The autoreload extension is already loaded. To reload it, use:
  %reload_ext autoreload


In [3]:
from snorkel.models import candidate_subclass

Part_Temp = candidate_subclass('Part_Temp', ['part','temp'])

### Loading the `CandidateSet`

In [4]:
from snorkel.models import CandidateSet
train = session.query(CandidateSet).filter(
    CandidateSet.name == 'Hardware Training Candidates').one()
dev = session.query(CandidateSet).filter(
    CandidateSet.name == 'Hardware Development Candidates').one()

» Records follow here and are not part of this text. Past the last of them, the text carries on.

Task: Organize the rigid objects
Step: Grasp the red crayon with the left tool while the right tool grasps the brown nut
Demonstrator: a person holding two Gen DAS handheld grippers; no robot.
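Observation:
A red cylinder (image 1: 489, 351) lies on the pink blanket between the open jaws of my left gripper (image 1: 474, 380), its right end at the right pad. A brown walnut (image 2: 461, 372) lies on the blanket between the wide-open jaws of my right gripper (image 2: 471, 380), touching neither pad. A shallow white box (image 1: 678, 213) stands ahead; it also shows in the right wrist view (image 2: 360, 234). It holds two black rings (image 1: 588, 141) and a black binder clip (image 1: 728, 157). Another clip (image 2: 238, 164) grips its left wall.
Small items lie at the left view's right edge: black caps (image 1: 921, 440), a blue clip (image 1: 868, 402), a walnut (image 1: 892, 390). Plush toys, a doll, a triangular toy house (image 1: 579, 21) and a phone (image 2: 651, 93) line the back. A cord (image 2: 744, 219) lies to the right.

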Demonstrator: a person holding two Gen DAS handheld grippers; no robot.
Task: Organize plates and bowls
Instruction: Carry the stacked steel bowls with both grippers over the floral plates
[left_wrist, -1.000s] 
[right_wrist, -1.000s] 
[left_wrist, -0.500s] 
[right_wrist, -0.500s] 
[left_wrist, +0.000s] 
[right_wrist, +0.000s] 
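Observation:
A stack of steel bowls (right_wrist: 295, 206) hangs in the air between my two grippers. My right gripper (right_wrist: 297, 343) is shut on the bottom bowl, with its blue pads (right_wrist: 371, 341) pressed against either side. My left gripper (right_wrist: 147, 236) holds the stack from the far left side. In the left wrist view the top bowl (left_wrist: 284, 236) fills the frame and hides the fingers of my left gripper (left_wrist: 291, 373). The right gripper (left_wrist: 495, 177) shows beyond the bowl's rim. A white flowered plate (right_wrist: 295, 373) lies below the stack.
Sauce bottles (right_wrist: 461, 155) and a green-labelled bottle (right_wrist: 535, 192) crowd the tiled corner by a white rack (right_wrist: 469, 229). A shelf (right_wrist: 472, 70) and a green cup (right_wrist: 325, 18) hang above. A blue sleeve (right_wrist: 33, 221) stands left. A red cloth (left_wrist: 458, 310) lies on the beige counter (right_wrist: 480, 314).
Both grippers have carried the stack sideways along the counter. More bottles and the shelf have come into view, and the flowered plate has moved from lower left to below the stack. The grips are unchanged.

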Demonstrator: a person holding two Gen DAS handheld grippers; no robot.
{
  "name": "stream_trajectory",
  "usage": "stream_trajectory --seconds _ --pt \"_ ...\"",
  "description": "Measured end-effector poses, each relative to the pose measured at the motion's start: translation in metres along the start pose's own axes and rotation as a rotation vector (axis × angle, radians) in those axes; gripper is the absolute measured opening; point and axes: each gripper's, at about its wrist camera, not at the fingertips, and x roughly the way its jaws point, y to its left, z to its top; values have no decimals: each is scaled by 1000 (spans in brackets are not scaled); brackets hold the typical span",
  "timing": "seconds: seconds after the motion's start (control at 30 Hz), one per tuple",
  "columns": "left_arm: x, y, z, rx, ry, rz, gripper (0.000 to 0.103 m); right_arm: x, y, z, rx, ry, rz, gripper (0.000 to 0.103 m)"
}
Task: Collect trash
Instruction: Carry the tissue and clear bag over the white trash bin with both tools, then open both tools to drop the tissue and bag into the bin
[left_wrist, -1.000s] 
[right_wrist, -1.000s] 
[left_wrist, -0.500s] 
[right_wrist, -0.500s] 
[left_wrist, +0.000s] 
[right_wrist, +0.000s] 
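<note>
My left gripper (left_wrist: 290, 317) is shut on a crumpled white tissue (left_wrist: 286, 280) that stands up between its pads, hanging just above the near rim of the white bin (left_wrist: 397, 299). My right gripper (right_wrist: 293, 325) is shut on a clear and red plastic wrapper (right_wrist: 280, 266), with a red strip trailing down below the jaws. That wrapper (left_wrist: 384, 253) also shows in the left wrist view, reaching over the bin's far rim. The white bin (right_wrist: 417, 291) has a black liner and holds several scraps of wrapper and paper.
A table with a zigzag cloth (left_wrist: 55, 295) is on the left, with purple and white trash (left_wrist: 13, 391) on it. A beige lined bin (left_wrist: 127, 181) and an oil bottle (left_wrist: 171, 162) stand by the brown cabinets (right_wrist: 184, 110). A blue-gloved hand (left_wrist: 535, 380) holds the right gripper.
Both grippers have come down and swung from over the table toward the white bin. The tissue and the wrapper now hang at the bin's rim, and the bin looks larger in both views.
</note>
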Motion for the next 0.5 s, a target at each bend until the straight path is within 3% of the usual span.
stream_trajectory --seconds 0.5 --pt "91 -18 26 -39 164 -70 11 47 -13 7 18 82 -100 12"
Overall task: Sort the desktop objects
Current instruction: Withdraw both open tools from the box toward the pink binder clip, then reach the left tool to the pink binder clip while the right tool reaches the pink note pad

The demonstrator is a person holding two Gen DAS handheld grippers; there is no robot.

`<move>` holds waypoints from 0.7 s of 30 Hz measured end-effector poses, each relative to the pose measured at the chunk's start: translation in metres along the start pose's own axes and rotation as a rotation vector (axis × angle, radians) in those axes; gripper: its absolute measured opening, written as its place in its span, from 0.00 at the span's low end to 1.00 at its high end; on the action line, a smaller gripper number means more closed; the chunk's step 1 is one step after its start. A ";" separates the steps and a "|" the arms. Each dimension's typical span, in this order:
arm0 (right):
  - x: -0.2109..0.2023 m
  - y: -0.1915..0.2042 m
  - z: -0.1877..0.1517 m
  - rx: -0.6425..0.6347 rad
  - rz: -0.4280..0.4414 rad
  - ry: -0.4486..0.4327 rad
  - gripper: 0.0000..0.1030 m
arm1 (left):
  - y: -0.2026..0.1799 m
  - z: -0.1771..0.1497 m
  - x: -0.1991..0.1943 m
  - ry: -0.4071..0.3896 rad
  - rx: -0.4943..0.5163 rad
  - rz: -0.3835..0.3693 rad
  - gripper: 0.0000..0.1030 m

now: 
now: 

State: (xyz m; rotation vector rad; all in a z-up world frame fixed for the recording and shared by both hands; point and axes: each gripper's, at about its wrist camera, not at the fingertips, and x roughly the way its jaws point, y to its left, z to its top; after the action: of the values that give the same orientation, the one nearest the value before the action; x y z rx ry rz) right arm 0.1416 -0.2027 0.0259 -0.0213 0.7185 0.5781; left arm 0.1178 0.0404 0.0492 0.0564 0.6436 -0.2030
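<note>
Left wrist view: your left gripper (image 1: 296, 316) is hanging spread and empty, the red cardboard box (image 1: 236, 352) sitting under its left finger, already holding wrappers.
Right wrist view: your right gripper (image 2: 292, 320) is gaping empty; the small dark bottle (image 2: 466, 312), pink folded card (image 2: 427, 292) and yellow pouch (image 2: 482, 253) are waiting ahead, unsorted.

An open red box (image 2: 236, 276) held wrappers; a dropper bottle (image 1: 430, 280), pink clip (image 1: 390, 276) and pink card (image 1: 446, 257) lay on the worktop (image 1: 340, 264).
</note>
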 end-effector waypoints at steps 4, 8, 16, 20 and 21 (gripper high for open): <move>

### Creating feature matrix

In [5]:
from snorkel.fast_annotations import FeatureManager

feature_manager = FeatureManager()

In [6]:
%time F_train = feature_manager.create(session, train, 'Train Features')


Bulk upserting 16144847 annotations...
Done.
Loading sparse Feature matrix...
CPU times: user 32min 55s, sys: 15min 2s, total: 47min 57s
Wall time: 52min 59s


In [7]:
%time F_dev = feature_manager.update(session, dev, 'Train Features', expand_key_set=False)


Bulk upserting 889374 annotations...
Done.
Loading sparse Feature matrix...
CPU times: user 7min 40s, sys: 1min 53s, total: 9min 33s
Wall time: 10min 10s


### Investigating feature matrix

In [8]:
F_train

<85377x21487 sparse matrix of type '<type 'numpy.float64'>'
	with 16144847 stored elements in Compressed Sparse Row format>

In [9]:
F_dev

<9502x21487 sparse matrix of type '<type 'numpy.float64'>'
	with 889374 stored elements in Compressed Sparse Row format>

In [10]:
F_train.get_candidate(0)

Part_Temp(ImplicitSpan("MMBT3904", parent=92260, words=[0,0], position=[0]), ImplicitSpan("-55", parent=10795, words=[7,7], position=[0]))

In [11]:
F_train.get_key(0)

AnnotationKey (TAB_e1_HTML_TAG_p)

In [12]:
from snorkel.utils import get_keys_by_candidate

for f in get_keys_by_candidate(F_train, F_train.get_candidate(1))[:10]: print f

AnnotationKey (TAB_e1_HTML_TAG_p)
AnnotationKey (TAB_e1_HTML_ANC_TAG_[html])
AnnotationKey (TAB_e1_HTML_ANC_TAG_[body])
AnnotationKey (TAB_e1_HTML_ANC_TAG_[table])
AnnotationKey (TAB_e1_HTML_ANC_TAG_[tr])
AnnotationKey (TAB_e1_HTML_ANC_TAG_[td])
AnnotationKey (TAB_e1_HTML_ANC_TAG_[p])
AnnotationKey (TAB_e2_HTML_TAG_p)
AnnotationKey (TAB_e2_HTML_ANC_TAG_[html])
AnnotationKey (TAB_e2_HTML_ANC_TAG_[body])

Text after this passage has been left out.